Reproduce exactly, from the line containing "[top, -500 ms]", every line down to the end of the data below.

++++++++

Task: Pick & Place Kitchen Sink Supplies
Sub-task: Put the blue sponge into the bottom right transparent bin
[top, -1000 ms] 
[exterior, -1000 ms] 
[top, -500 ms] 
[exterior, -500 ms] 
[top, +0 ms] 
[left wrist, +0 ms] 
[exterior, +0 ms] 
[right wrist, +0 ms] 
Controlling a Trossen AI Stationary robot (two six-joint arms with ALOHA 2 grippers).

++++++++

Solved problem
[top, -500 ms] 
[exterior, -500 ms] 
[top, +0 ms] 
[left wrist, +0 ms] 
[exterior, +0 ms] 
[right wrist, +0 ms] 
Controlling a Trossen AI Stationary robot (two six-joint arms with ALOHA 2 grippers).

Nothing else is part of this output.